La cumbre de los presidentes americanos en Trinidad y Tobago puede ser juzgada de dos modos: por sus resultados concretos o por su valor simbólico.
Desde el primer criterio no es difícil impugnar la cumbre por ausencia de decisiones concretas en el borrador de declaración final, con su volumen de ítems declamatorios (que ni siquiera fue firmado por todos los asistentes), como lo hace Oppenheimer desde el escepticismo conservador. O como puede hacerlo (y con más razón) cualquiera de las organizaciones de izquierda que por principio rechazaron estos encuentros desde que fueran impulsados por el ex presidente Clinton.

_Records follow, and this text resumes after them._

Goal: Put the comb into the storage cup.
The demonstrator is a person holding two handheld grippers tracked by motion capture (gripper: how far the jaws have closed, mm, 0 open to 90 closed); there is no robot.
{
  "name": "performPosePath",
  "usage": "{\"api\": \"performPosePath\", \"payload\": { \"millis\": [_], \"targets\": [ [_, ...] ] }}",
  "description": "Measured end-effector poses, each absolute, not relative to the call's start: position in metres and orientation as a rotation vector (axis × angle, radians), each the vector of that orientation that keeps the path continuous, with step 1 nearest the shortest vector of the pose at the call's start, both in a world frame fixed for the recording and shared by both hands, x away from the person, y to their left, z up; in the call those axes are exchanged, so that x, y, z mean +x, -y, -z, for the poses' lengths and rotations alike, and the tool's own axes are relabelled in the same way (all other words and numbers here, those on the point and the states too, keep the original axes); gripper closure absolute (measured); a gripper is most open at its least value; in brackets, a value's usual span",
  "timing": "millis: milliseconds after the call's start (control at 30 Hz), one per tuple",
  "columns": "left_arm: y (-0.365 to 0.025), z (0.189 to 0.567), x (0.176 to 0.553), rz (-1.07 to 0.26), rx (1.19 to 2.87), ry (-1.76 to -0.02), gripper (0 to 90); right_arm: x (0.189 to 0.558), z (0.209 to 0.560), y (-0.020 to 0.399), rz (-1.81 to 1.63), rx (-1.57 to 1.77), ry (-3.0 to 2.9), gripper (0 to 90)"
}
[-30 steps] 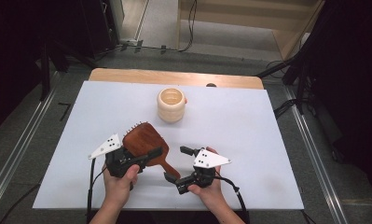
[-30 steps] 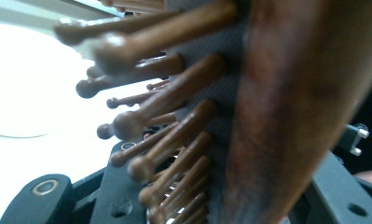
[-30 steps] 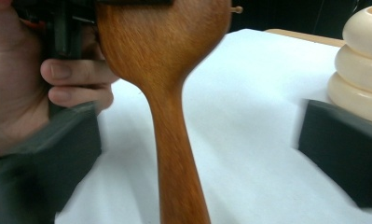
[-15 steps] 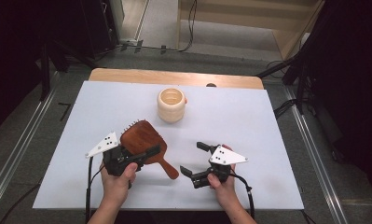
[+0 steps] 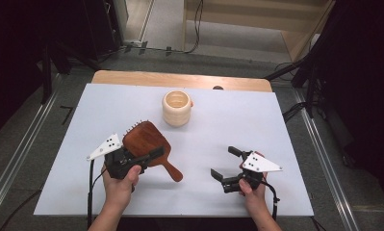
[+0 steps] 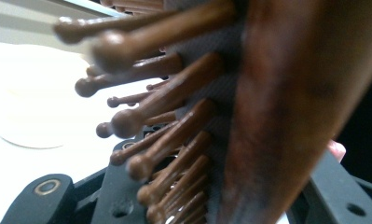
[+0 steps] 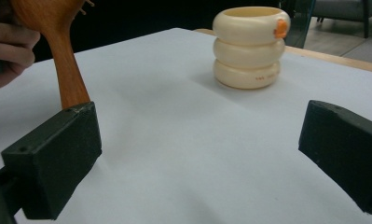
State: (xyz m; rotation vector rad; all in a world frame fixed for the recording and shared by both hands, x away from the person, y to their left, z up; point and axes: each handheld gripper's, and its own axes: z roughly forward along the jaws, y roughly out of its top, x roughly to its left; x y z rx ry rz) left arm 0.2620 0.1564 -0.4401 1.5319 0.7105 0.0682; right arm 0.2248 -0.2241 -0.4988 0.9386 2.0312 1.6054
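No text can be read. The cream ringed cup (image 7: 250,45), far ahead between the right gripper's (image 7: 197,154) open jaws, carries a tiny reddish line of print on its lowest ring, too small to make out.

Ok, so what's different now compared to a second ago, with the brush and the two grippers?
The right gripper let go of the hairbrush handle and drew back to the person's right, jaws now open over bare table. The left gripper stays shut on the brush head and has shifted it slightly left. The cream ringed cup has not moved.
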Motion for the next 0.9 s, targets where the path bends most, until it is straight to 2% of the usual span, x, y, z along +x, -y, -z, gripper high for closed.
{"api": "performPosePath", "payload": {
  "millis": [900],
  "targets": [
    [-0.154, 0.428, 0.288, -0.08, 1.529, -0.725, 58.0, 0.211, 0.504, 0.302, -1.539, 1.061, -1.95, 0.0]
  ]
}}
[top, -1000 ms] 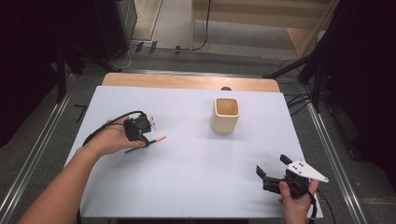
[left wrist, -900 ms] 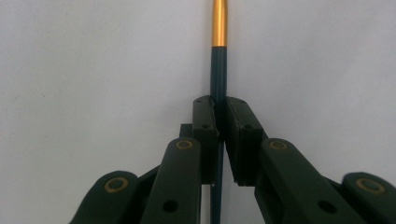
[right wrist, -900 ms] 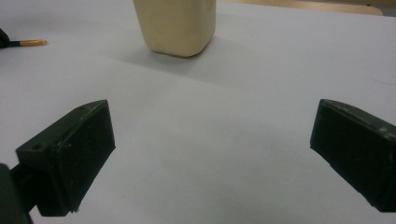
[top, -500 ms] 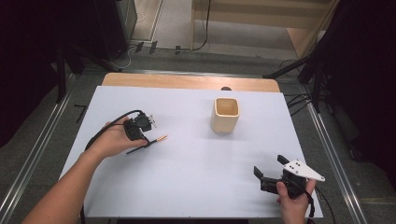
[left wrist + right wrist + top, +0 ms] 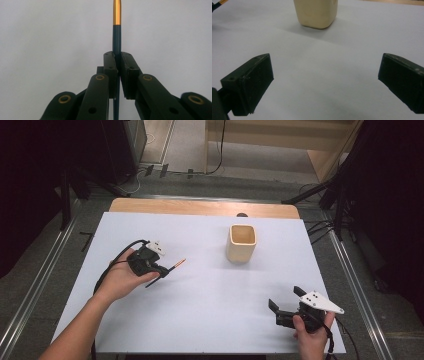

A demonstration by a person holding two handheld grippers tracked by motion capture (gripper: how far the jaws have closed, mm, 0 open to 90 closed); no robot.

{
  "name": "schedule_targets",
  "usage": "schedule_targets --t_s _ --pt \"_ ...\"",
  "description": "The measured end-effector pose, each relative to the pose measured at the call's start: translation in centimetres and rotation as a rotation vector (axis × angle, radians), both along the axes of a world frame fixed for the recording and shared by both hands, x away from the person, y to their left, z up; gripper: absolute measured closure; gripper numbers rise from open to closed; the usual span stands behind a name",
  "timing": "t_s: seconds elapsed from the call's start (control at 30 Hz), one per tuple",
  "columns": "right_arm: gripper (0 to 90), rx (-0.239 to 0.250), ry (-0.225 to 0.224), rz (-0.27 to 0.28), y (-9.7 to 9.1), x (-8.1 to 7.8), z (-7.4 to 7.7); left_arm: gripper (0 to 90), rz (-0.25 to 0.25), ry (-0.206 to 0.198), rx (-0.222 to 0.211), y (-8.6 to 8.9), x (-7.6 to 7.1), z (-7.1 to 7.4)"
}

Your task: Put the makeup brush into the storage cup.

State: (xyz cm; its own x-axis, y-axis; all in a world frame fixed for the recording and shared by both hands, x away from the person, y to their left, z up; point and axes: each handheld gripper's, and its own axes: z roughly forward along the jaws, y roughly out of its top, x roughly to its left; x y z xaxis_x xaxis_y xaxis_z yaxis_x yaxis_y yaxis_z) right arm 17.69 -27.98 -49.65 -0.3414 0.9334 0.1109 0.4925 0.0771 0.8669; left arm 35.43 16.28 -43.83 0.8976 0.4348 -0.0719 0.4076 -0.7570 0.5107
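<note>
High view: the pen (image 5: 172,267), dark-bodied with an orange-gold end, is gripped by the left gripper (image 5: 161,271) over the left half of the desk (image 5: 210,290). Its gold end points right, toward the cup (image 5: 242,243), and its dark end sticks out on the near side of the fingers. The pen is tilted, gold end farther from the person. It is well apart from the cup.

Left gripper view: the pen (image 5: 116,37) runs straight up the middle between the two fingers (image 5: 111,72), which are clenched on its dark shaft. The gold end extends beyond the fingertips; the dark shaft continues down below the pads.

The left hand (image 5: 120,280) carries this gripper, with a black cable looping beside the wrist.

The cream cup stands upright on the desk, right of centre and toward the far edge, mouth open upward. In the right gripper view the cup (image 5: 317,12) stands ahead of the fingers and well apart from them.

The right gripper (image 5: 286,306) sits at the near right corner of the desk, held by the right hand (image 5: 312,335). Its fingers (image 5: 252,82) are released, spread wide, with bare desk between them.
</note>
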Motion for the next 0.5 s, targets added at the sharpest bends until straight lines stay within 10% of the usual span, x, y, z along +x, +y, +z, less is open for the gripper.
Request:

Desde el segundo criterio, en cambio, basta recordar el clima y el desarrollo político de la anterior reunión en Mar del Plata para advertir la diferencia. En aquel momento, un Bush embarcado en plena guerra global contra el terrorismo (léase: imposición de las condiciones imperiales al mundo) se encontró con un esforzado bloqueo a su exigencia de alineamiento y subordinación continental. Aquél Bush no podría haber sido receptor del obsequio de ese clásico de la impugnación al "gran garrote" norteamericano que es "Las venas abiertas de América Latina" de Eduardo Galeano. Por supuesto que eso no cambia nada por sí mismo. Pero el hecho mismo de que, por primera vez, un representante del "monstruo" (como lo llamara Martí) se avenga a enterarse como un igual de lo que los otros tienen para decir, parece un salto en la comprensión mutua equivalente al momento en que Champollion descifró los jeroglíficos egipcios en la piedra Rosetta.